Bischof Dr. Gebhard Fürst: Bioethik, Sprache und Weihnachten 2001

Stuttgart, SWR 2 - Wort zum Tag

Die Frage der Menschenwürde wird langsam und unauffällig mit der nach dem Wert eines Menschen vertauscht.

Während der Sitzungen des Nationalen Ethikrates machte mich neben allen inhaltlichen Diskussionen eine Erfahrung besonders nachdenklich. Immer wieder ging mir durch den Kopf, wie durch unterschiedlichen Gebrauch der Sprache bereits erhebliche inhaltliche Vorentscheidungen getroffen sind.

Ich beginne mit einer scheinbaren Kleinigkeit: Da wird von menschlichen Embryonen gesprochen, nicht aber von embryonalen Menschen. Bemerken Sie die fast feine Akzentverlagerung? Auf dem Weg einer sprachlichen Vertauschung verliert der Embryo seine Haupteigenschaft, 'Mensch' im vollen Sinne zu sein. Ähnlich verhält es sich bei der Bezeichnung 'werdender Mensch' für den Embryo. So wird allein schon sprachlich suggeriert, dass ein Embryo eben noch nicht ganz Mensch ist. Unabhängig von der inhaltlichen Frage, ob es denn überhaupt sinnvoll und vor allem human ist, zwischen 'ganz' Mensch und 'noch nicht völlig' Mensch zu unterscheiden, wird hier doch schon auf der sprachlichen Ebene eine Vorentscheidung getroffen. Und wie dringend diese Aufmerksamkeit erforderlich ist, zeigt mein letztes Beispiel, bei dem verharmlosend von verbrauchender Embryonenforschung gesprochen wird. So wird -rein sprachlich- verschleiert, dass es sich schlichtweg um die Tötung menschlichen Lebens zu Forschungszwecken handelt.

Wir feiern in einer Woche Weihnachten. Vielleicht fragen Sie sich, warum ich Ihnen an diesem Morgen mit einem solchen Thema in Ihre Wohnung komme. Aber ganz so weit scheinen mir Thema und bevorstehendes Fest nicht auseinanderzuliegen, im Gegenteil:

Eine Religion, die in ihrem Grundtext stehen hat 'Im Anfang war das Wort', ist radikal und ständig dazu aufgerufen, höchst aufmerksam mit der Sprache umzugehen. Tendenzen einer unmerklichen Aushöhlung oder gar Verschleierung in der Alltagssprache sind dabei wahrzunehmen. 'Im Anfang war das Wort - und das Wort ist Fleisch geworden': Das heißt eben als weihnachtliche Botschaft auch, dass Sprache immer an den Menschen gebunden ist, ihm und seinem Heil zu dienen hat. Wo ein bestimmter Sprachgebrauch aber der Unmenschlichkeit Vorschub leistet, ist gerade aus christlichen Gründen Widerstand zu leisten.

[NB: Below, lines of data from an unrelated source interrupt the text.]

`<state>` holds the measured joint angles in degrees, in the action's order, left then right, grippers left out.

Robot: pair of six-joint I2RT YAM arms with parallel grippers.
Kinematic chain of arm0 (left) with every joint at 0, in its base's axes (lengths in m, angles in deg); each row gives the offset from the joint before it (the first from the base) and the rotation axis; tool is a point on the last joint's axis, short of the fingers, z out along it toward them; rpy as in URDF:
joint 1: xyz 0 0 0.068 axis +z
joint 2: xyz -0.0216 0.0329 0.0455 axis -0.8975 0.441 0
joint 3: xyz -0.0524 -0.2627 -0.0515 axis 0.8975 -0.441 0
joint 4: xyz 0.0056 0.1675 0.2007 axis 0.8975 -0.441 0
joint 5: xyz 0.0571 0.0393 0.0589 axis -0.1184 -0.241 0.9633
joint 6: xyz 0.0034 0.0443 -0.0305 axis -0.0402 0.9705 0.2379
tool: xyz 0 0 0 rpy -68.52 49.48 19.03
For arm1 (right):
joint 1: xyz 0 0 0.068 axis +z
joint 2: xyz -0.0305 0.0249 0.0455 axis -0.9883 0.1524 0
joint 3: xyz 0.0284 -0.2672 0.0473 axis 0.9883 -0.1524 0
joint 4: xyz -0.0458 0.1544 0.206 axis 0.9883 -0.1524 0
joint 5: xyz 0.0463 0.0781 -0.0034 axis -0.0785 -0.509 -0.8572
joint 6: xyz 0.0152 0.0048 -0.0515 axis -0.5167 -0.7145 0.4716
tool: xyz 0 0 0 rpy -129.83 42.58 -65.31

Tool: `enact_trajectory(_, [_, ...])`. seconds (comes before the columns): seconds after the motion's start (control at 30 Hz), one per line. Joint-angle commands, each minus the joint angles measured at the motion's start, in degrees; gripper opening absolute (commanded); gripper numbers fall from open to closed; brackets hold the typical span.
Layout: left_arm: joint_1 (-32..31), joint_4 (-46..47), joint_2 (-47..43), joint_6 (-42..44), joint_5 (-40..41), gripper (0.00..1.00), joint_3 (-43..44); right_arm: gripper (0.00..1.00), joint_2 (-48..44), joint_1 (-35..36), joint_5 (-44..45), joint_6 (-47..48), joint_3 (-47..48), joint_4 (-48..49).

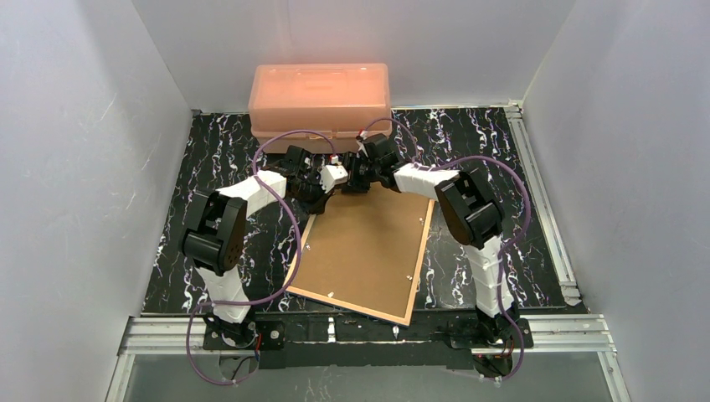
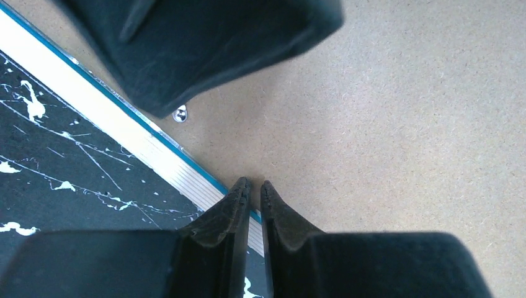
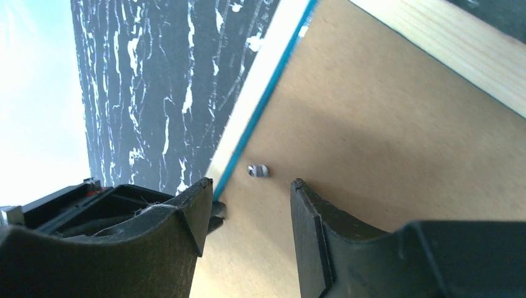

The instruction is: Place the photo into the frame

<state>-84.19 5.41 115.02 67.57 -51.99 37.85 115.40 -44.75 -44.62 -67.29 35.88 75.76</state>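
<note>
We see the frame lying back-up in the middle of the table, its brown fibreboard backing turned to the camera and its tan wooden edges showing all round. It sits skewed to the table's sides, and its near edge reaches down between the two arm bases. Both arms bend inward and meet over the frame's far edge, just in front of the salmon-pink box that stands at the back of the table. From the left wrist, we find the left hand narrowed to a sliver: its two dark fingers point at the backing just inside the frame's edge, where a thin blue line runs between board and pale wood, and we make out nothing between the tips. A small metal tab sits on the backing a little farther along that edge, partly under a black bulk that we cannot identify with certainty. From the right wrist, the right hand is parted to a moderate gap with nothing in it; one finger is over the frame's blue-lined edge, the other over the backing, and a second metal tab lies on the board between and just beyond the tips.
</note>
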Motion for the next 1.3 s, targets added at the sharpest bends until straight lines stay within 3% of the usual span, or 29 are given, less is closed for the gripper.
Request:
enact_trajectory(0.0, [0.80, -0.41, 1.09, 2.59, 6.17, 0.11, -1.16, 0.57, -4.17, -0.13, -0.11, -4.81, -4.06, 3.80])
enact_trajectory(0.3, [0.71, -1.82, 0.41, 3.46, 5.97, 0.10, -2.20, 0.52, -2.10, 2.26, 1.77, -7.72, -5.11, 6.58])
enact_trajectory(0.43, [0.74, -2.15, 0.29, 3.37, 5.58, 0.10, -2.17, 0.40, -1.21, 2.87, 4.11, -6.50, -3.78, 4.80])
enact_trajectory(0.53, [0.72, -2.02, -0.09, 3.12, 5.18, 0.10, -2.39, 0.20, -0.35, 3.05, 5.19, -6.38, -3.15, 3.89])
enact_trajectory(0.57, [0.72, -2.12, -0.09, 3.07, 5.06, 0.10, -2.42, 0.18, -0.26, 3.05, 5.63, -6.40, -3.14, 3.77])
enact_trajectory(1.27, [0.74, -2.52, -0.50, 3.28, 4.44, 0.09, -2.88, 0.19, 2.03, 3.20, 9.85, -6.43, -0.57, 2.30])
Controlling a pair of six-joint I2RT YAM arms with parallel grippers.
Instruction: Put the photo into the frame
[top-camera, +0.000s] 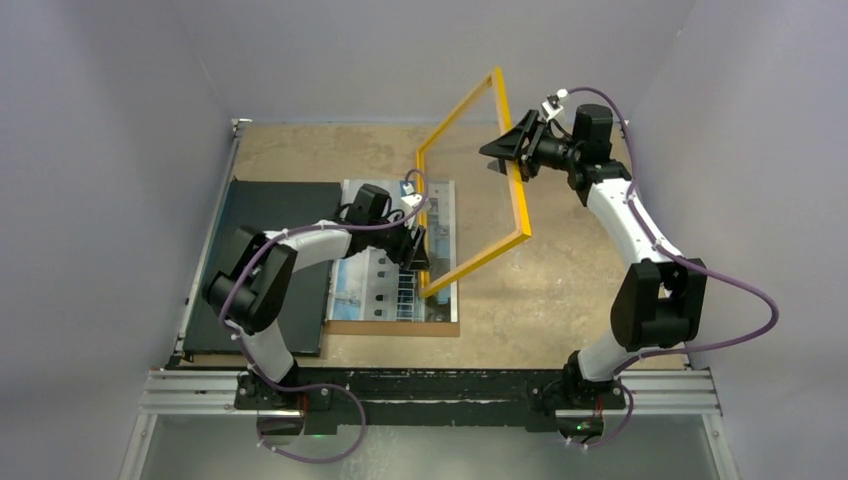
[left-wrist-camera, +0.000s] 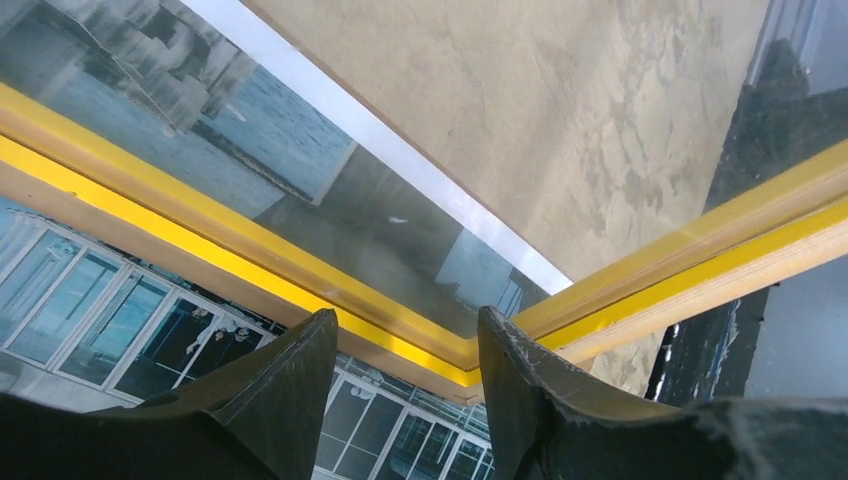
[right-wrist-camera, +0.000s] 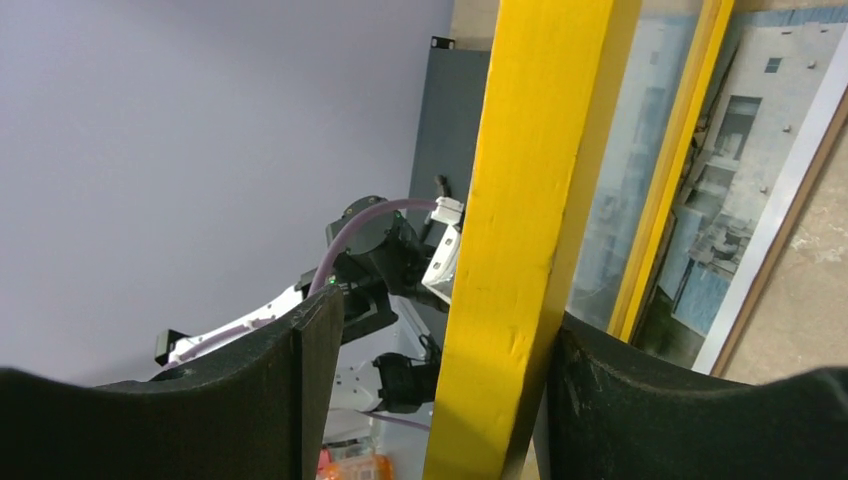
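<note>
**Frame on edge beside the print, hinge corner at the left jaws**

We found the photo (top-camera: 370, 290) lying flat on a brown backing board (top-camera: 395, 328) at centre-left of the overhead view, with a black board (top-camera: 270, 220) to its left. The frame (top-camera: 476, 265) stood tilted steeply on the table (top-camera: 560, 290). Its low corner was down at the print's right edge, and its long side ran up toward the upper right. The pane therefore lay right of and above the print.

The left jaws sat at that low corner, parted about halfway. The wrist view showed the corner right at the tips. We could not tell whether they pinched it or only steadied it.

The right jaws straddled the raised side bar in the upper right. They stood wide, with clear daylight on one side of the bar, so they were holding nothing firmly.

We judged that the left arm was nearer the print. Lowering would mean swinging the high bar leftward and down about that low corner.
</note>
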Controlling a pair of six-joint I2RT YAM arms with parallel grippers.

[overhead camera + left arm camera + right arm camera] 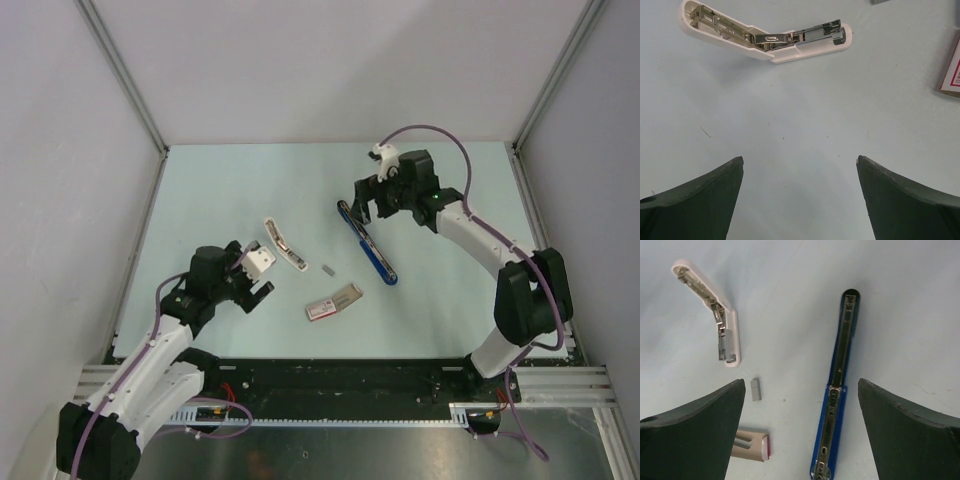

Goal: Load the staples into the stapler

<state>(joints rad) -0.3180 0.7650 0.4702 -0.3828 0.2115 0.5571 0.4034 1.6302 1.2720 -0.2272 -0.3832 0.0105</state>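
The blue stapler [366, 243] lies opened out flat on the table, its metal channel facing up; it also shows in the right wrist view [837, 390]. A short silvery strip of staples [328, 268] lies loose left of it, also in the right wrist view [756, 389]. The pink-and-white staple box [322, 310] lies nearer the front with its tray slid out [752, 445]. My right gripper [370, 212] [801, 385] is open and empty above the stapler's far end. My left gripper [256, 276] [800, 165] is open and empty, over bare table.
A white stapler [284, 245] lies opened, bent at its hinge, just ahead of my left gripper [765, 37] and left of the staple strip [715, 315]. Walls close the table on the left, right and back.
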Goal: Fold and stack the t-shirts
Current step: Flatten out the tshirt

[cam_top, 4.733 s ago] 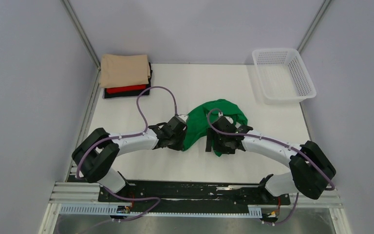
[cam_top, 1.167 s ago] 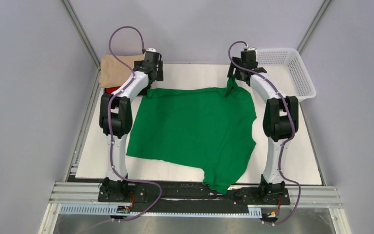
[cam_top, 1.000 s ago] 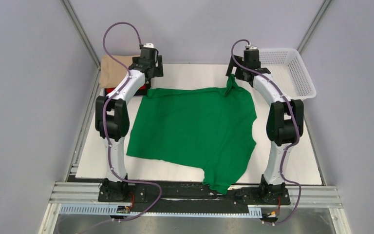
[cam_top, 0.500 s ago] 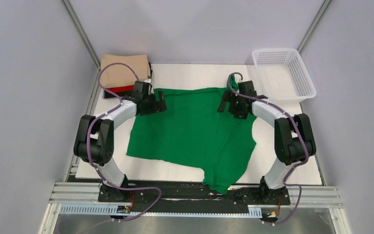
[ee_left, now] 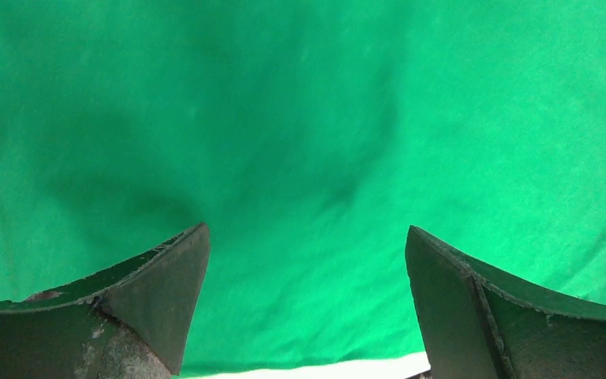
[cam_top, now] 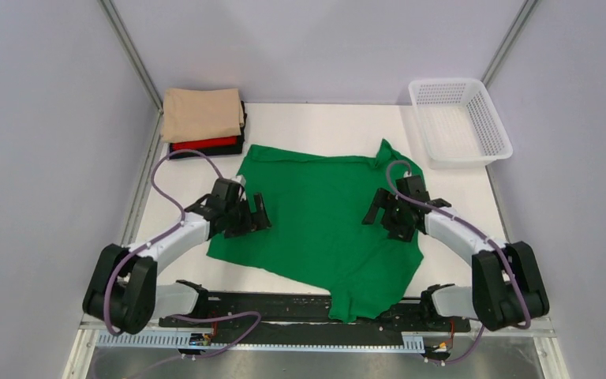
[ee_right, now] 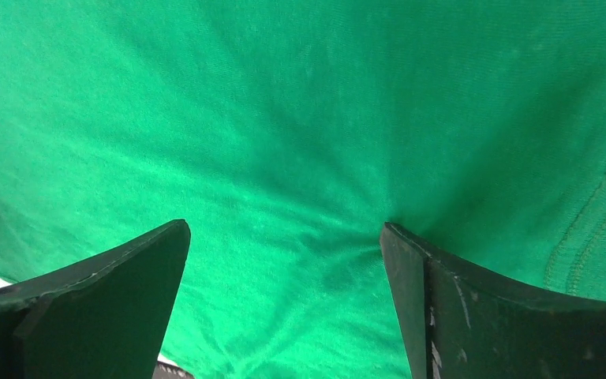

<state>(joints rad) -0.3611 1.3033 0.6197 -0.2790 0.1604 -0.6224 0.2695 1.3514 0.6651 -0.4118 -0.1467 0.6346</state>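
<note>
A bright green t-shirt (cam_top: 323, 213) lies spread flat across the middle of the white table, one end hanging over the near edge. My left gripper (cam_top: 254, 213) hovers open low over its left part, and green cloth (ee_left: 300, 118) fills that wrist view. My right gripper (cam_top: 375, 212) stands open over its right part, above wrinkled cloth (ee_right: 300, 134). Neither has cloth between its fingers. A stack of folded t-shirts sits at the far left corner: beige (cam_top: 203, 113) on top, red (cam_top: 205, 144) below it, black (cam_top: 205, 151) at the bottom.
A white mesh basket (cam_top: 459, 118) stands at the far right corner, with nothing in it. Grey walls close the table on three sides. The arms' base rail (cam_top: 308, 308) runs along the near edge. A strip of white table (ee_left: 347, 369) shows below the shirt's hem.
Both arms have drawn back from the far edge toward the near side, over the green t-shirt. The shirt's far corners, let go earlier, lie flat. Both grippers stay open.
</note>
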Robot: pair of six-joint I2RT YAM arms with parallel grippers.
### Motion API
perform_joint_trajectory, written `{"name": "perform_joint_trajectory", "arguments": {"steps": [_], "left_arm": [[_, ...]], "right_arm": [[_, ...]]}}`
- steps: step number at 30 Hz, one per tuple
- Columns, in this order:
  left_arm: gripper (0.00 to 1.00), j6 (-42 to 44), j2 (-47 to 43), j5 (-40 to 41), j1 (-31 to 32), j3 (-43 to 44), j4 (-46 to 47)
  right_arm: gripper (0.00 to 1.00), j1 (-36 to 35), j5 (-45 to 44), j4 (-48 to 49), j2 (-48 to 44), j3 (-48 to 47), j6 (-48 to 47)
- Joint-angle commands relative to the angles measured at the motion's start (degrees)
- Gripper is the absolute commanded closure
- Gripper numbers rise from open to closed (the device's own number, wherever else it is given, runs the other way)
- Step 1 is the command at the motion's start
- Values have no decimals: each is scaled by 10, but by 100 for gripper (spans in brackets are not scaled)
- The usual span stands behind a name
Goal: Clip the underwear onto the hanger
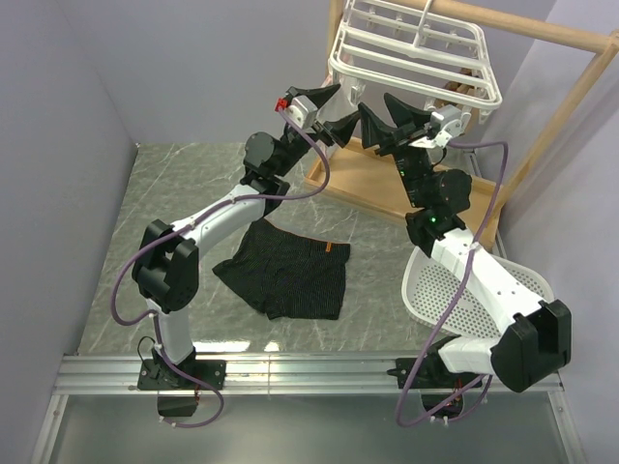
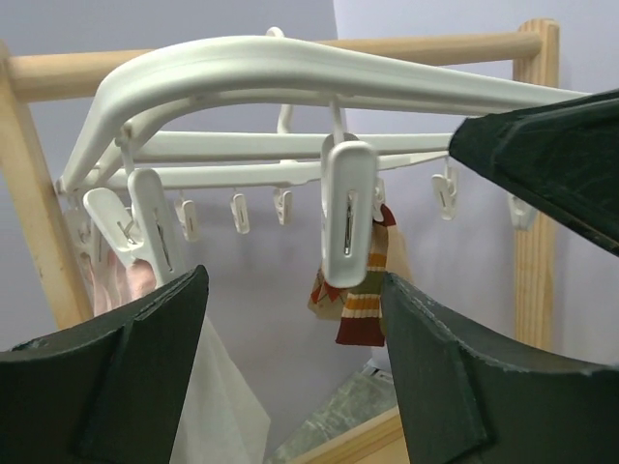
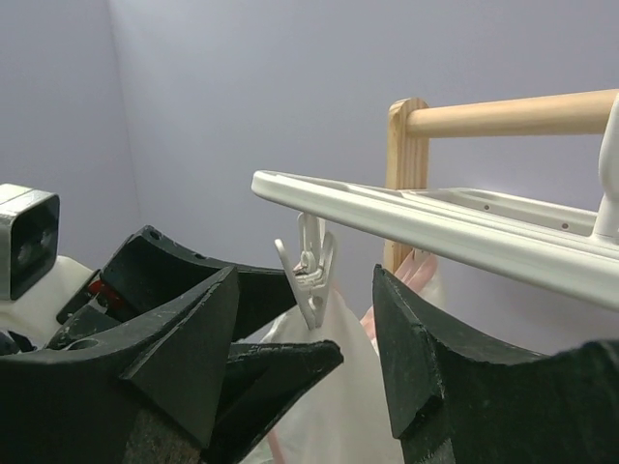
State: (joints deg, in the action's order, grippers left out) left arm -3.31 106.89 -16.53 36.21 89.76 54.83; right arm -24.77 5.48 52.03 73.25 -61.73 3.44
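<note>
Overhead, left hand (image 1: 346, 102) and right hand (image 1: 375, 103) gape empty beneath the hanger (image 1: 416, 84) (top cropped); underwear (image 1: 285, 271) lies apart.

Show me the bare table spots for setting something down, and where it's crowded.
Bare table: far left, between the wall and the left arm; also a strip between the underwear and the basket. Crowded: under the hanger, where the left gripper and right gripper meet, both open.

You see the black soft fabric briefs (image 1: 285, 275), with an orange tab at the waistband, lying flat and unclipped near the table's middle. The white plastic rectangular drying rack (image 1: 416, 58) hangs above the far right corner, its small white clips (image 2: 346, 217) dangling underneath.
</note>
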Motion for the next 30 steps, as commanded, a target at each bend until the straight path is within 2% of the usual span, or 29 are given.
{"name": "perform_joint_trajectory", "arguments": {"steps": [1, 9, 19, 23, 26, 30], "left_arm": [[23, 22, -19, 34, 11, 0, 12], [26, 47, -22, 47, 31, -6, 33], [31, 65, -11, 131, 51, 31, -6], [32, 73, -5, 142, 56, 47, -15], [35, 74, 2, 142, 58, 61, -22], [44, 74, 7, 136, 58, 68, -20]], "right_arm": [[36, -2, -13, 6, -31, 3, 0], [36, 1, -24, -9, -49, 13, -1], [36, 6, -33, -18, -52, 12, 1], [36, 10, -32, -17, -51, 15, 4], [36, 12, -31, -13, -53, 15, 7], [37, 14, -21, -16, -52, 13, 8]]}}
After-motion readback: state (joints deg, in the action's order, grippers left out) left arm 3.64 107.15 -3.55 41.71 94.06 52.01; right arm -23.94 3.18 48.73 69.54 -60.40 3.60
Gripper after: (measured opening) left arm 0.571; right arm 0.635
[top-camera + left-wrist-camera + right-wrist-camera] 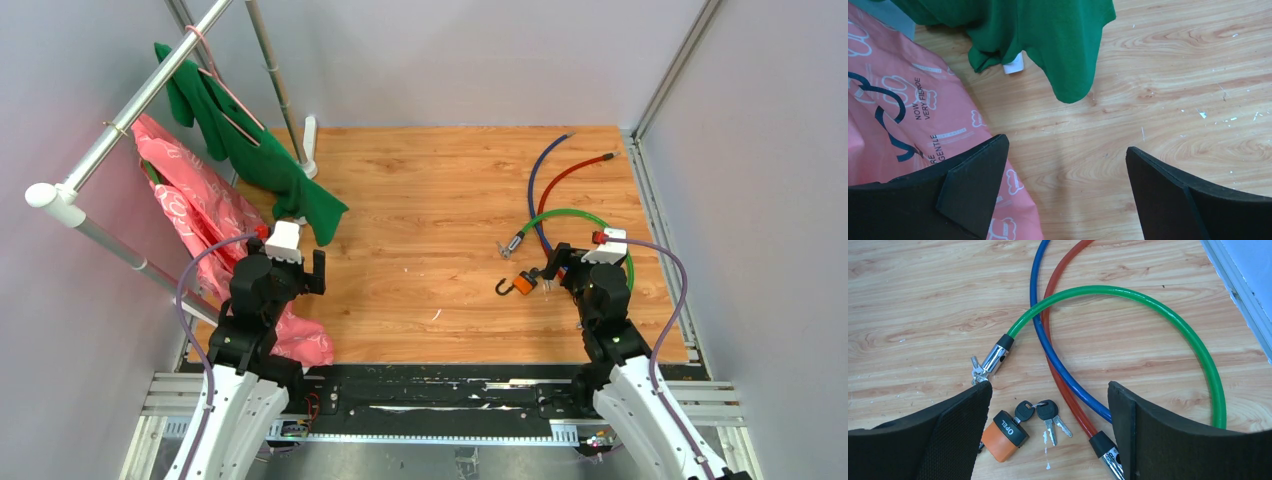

Weihnachten ist das Fest der Menschwerdung Gottes. Gott wird Mensch, damit auch der Mensch ganz Mensch werden kann. Wie ist aber die gegenwärtige Situation? Durch aktuelle Entwicklungen in Wissenschaft und Gesellschaft wird der Mensch zum Spielball seiner eigenen Experimente. In einer Zeit, in der alles reproduzierbar ist, sind wir nun beim sich selbst produzierenden Menschen angekommen. So wird der Mensch zum austauschbaren, x-beliebigen Ding, zu einer Ware. Die Frage der Menschenwürde wird langsam und unauffällig mit der nach dem Wert eines Menschen vertauscht. Ein Wert aber hängt von Bewertungen und Kriterien ab, er kann sich verändern und - gegen Null tendieren. Würde dagegen kommt einem Menschen zu, eben weil er Mensch ist.

Lassen wir uns zu Weihnachten neu eine konsequent wert-lose Wahrheit sagen und von ihr in die Pflicht nehmen. Gott wird Mensch, das heißt: Menschenwürde ist nicht teilbar, nicht kalkulierbar und nicht nach Katalog bewertbar.